We do not include in this first stage model important notions like proficiency scale, competency weight, evidence record or contextual information because they are not needed in many of the applications. The notion of a map of statements with multiple statement relationships and statement properties, as proposed in the ASN-DL model, is not retained in COMP2 but it is possible to extend the competency profile by using the optional S link to ASN-DL elements.

Stage 2—extension to competency performance and proficiency levels

The stage 2 extension adds (as a sub-model of stage 1) the classes and properties shown on Fig. 4, which are needed to define a proficiency level and a performance class.

Fig. 4
figure4

The proficiency level sub-model

These concepts are based on five performance indicators: Frequency, Scope, Autonomy, Complexity and Context_variety. We propose here to combine the value of these performance indicators, as we have done in some applications, to produce a proficiency level selected in a proficiency scale. Such a scale is described by three properties: a dc:description (a string value), and two integers, a minValue and maxValue. For example a user can select a numeric scale from 0 to 100 or a Likert scale from 1 to 5. Then, by fixing intervals on that scale, the proficiency level determines a Performance_class for the competency, which is a skos:OrderedCollection, for example: beginner, intermediate, advanced, expert or simply D, C, B, A.
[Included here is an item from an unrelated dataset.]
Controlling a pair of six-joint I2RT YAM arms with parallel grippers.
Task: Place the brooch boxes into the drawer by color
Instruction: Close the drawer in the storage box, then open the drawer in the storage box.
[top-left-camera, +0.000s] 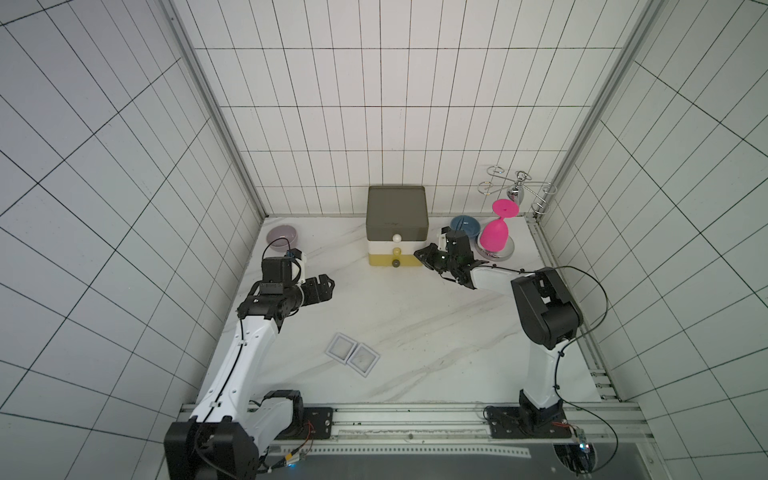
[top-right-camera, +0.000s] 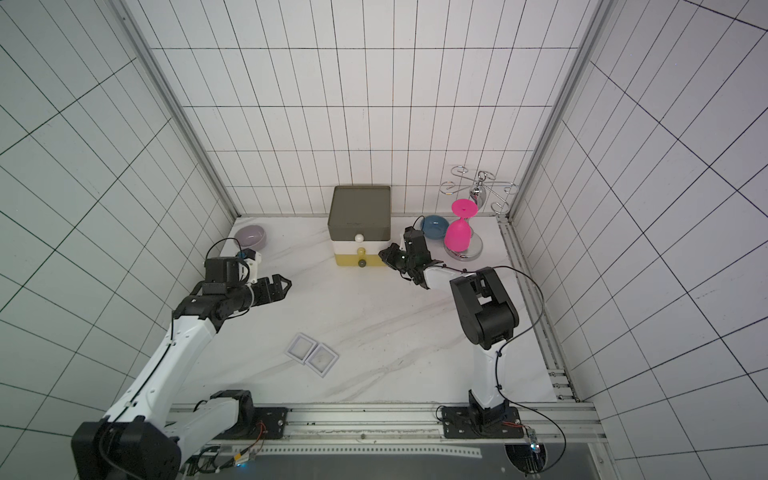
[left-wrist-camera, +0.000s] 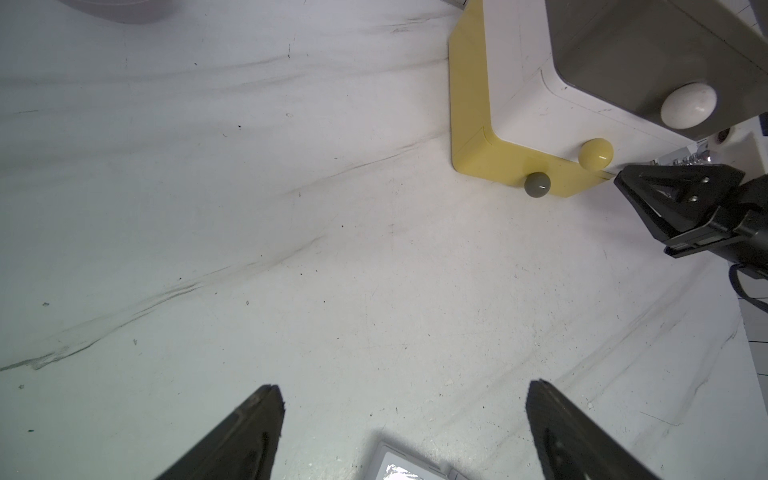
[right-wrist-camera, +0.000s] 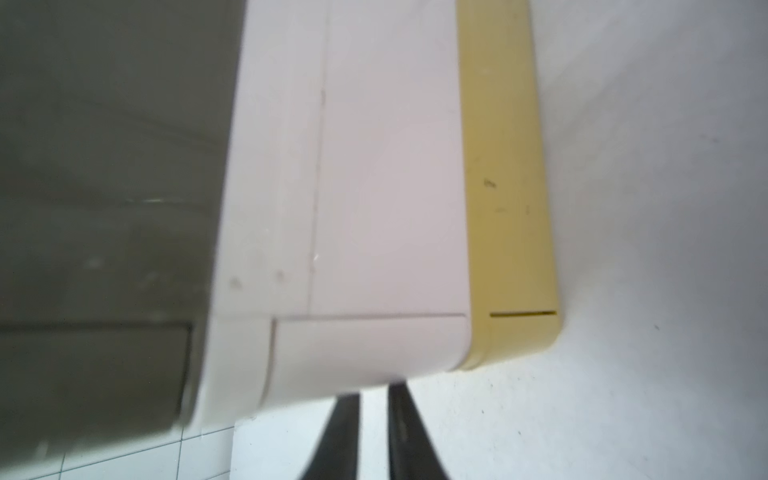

These elements enable for example the classification of courses or learning activities or modules into various achievement levels indicated by the performance class associated to a target competency.

Stage 3—extension to competency referencing of actors, activities and resources

Competencies can serve to reference various elements composing learning scenarios in a course, a training program, a work scenario or a business process. Basically, in a scenario, actors (learners, workers, any foaf:person) achieve activities or tasks (dcmi:InteractiveResource) using and producing some resources (rdfs:Resource) that can be documents or all kinds or performances (like diving or dancing).
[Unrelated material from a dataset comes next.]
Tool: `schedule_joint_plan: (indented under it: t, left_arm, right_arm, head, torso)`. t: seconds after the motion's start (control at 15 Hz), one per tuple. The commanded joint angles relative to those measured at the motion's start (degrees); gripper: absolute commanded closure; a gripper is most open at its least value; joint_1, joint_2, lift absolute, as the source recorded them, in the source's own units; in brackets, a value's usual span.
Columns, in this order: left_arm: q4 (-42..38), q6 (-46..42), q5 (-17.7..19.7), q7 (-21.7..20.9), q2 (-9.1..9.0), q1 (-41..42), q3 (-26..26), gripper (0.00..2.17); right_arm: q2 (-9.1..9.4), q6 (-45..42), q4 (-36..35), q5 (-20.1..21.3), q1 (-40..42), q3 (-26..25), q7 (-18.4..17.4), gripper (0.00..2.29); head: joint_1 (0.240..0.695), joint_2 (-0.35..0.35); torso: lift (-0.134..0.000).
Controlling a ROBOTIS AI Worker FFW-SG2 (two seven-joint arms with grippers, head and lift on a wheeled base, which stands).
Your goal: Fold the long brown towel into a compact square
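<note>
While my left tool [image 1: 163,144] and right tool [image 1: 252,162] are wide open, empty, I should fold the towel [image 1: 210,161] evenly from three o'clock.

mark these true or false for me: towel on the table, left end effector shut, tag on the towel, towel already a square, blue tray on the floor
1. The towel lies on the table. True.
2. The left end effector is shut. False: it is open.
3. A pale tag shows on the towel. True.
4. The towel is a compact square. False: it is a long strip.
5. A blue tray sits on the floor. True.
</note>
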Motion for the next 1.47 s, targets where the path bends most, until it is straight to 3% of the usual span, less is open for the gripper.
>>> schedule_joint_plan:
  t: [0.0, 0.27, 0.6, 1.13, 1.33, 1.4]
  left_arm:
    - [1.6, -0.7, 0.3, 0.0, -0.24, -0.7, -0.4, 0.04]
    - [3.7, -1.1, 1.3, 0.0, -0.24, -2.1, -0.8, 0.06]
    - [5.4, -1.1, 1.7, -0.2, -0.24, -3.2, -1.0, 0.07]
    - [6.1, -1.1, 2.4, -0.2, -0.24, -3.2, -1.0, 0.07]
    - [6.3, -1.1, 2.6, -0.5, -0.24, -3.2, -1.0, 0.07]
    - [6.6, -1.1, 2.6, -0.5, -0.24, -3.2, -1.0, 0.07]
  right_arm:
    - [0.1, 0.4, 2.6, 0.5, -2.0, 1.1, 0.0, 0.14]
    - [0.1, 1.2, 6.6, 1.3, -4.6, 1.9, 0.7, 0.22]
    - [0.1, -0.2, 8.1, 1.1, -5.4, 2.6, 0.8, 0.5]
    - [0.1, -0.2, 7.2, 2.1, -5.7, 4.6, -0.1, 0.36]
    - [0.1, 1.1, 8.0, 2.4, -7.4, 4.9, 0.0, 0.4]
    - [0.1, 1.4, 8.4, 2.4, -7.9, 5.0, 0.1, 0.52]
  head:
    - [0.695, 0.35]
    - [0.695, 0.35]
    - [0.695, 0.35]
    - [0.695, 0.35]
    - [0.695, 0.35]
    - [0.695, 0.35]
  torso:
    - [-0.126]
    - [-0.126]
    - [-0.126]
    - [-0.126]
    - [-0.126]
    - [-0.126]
The model on Fig. 5 adds to the stage 1 model, independently of stage 2, the possibility to associate Competencies to Resources or Activities. A prerequisite competency property means that someone should have this competency to use the resource or engage in the activity. A target competency means that someone who has built or used such a resource or achieved such activity has demonstrated the corresponding target competency. The resource or the activity can then serve as Evidence that an Assessed Actor now owns an Actual Competency.

Fig. 5
figure5

Competency sub-model for referencing scenario components

This sub-model provides classes and properties to implement a competency management process in a scenario. One possible application of the model is the identification of the actual competencies achieved by an Assessed Actor in a scenario. Another useful application might serve to analyse the coherence of a learning scenario by comparing the competencies assigned to input resources for an activity with the target competencies of this activity, in order to verify if the information provided for the activity is sufficient to enable its achievement by the target audience. In other applications, resources and activities can be recommended to actors by comparing their prerequisite and target competencies to the actor’s actual competencies, which should be higher than the prerequisite but lower than the target competency.
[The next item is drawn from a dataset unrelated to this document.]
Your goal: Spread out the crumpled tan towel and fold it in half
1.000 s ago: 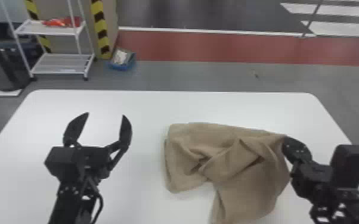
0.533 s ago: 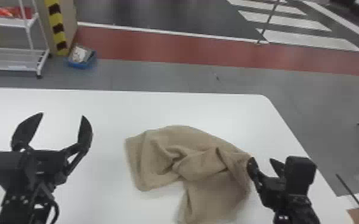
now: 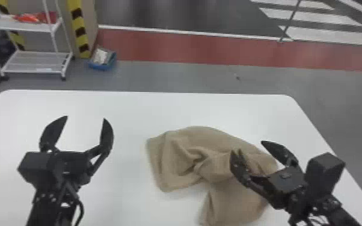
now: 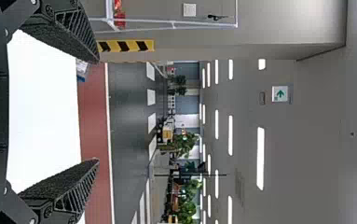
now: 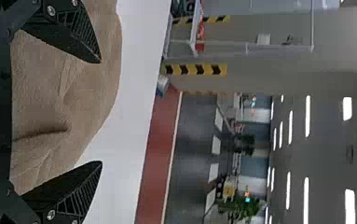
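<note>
Note right claw (image 3: pixel 248 147) open over rumpled towel (image 3: pixel 216 169), likely for edge pickup; note left claw (image 3: pixel 85 117) open over worktop (image 3: pixel 132 114), likely in reserve.

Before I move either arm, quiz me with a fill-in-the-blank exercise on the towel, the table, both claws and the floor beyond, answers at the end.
The tan towel lies crumpled on a ____ table.
The left claw is ____, not shut.
The claw seen in front of the towel in the head view is the robot's ____ one.
On the floor beside the striped post, the container is coloured ____.

Missing words: white; open; right; blue.
</note>
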`<state>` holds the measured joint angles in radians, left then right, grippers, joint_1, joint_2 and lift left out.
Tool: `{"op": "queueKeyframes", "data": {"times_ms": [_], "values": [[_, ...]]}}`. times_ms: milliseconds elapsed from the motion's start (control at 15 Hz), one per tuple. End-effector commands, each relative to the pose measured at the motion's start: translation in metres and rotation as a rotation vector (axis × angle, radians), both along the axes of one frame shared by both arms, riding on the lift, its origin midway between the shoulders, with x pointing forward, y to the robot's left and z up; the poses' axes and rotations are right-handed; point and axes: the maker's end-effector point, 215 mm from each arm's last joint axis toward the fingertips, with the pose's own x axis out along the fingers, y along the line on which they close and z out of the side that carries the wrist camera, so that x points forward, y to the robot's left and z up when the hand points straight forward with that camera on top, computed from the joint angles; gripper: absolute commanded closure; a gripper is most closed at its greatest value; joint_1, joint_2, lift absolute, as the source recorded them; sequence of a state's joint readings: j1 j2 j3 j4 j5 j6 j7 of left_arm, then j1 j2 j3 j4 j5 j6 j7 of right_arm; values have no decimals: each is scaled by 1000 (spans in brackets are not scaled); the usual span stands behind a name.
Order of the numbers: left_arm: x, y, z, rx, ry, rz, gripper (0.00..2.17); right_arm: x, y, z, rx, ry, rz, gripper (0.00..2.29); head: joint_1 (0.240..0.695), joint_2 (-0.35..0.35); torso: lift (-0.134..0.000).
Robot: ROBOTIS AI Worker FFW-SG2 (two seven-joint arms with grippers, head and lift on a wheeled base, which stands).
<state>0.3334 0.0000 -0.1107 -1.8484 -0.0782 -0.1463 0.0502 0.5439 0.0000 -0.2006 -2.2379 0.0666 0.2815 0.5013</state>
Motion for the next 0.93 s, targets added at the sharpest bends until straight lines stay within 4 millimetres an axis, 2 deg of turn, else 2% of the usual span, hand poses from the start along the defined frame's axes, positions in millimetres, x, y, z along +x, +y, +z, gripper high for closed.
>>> {"op": "queueKeyframes", "data": {"times_ms": [0, 67, 267, 333, 600, 733, 867], "values": [[0, -2, -1, 3, 5, -3, 137, -3, 24, 5, -84, -33, 105, 120, 695, -83, -124], [1, -2, -1, 4, 6, -3, 137, -5, 36, 3, -109, -27, 153, 124, 695, -66, -124], [2, -5, -2, 8, 10, -9, 137, -14, 95, -5, -232, 0, 364, 174, 695, -29, -124], [1, -8, -2, 8, 10, -13, 137, -13, 107, -11, -282, 18, 401, 218, 695, 6, -124], [1, -8, -4, 10, 15, -13, 137, -18, 127, -63, -255, 294, 453, 245, 695, 54, -124], [1, -6, -5, 8, 16, -9, 137, -19, 136, -74, -293, 322, 469, 279, 695, 69, -124], [1, -5, -7, 9, 21, -7, 137, -17, 140, -76, -295, 325, 476, 279, 695, 77, -124]]}}
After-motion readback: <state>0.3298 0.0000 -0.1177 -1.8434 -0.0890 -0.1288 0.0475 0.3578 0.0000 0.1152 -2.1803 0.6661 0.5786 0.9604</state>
Stage 4—extension to evidence records and portfolios

The stage 4 extension of the COMP2 ontology presented on Fig. 6 is centered on the Evidence class. Evidences owned by an Assessed actor are grouped in Evidence Records that testify of the acquisition of an actual competency by this actor.

Fig. 6
figure6

Evidence sub-model for competency assessment

Each Evidence record can group a number of particular Evidence, all related to the same Actual Competency. Each Evidence can be part of an ePortfolio that groups all the actual competencies of the assessed actor together with its evidence records. An Evidence can thus serve in more than one evidence record if it is associated to more than one competency. As in the Rezgui model, an Evidence record has a ConfidenceLevel that can be calculated from the ConfidenceRatings of all the evidences in the record. Each evidence has a date, a confidence rating, an annotation that describes it, and a typeDescription, which can be an endorsement by an actor (including him/herself), a resource produced (including an exam or an essay) or an activity or task achieved by the assessed actor.

Furthermore, an Evidence can have a Support Document (any foaf:Document) that displays the evidence, for example a document produced by the learner, an Open badge (Open Badges, 2020) or an endorsement letter or email from an evaluator. The support document can also describe the context of acquisition of this evidence. Contrary to the Rezgui model, we limit the concept of context to evidence acquisition instead of competency acquisition. Competency acquisition is a long term process that can occur in a variety of acquisition contexts. The context of acquisition will influence confidence rating which will ultimately help set the confidence level of the evidence and also of an actual competency.

Stage 5—extension to contextual provenance information

We provide a last extension for the contextual provenance information of a competency referential, in order to compare and align competencies from different sources. Here we adapt some of the properties for standard documents in the ASN-DL model, while keeping an external S link to the ASN-DL Standard Document class to facilitate more elaborated descriptions using the ASN-DL model if needed.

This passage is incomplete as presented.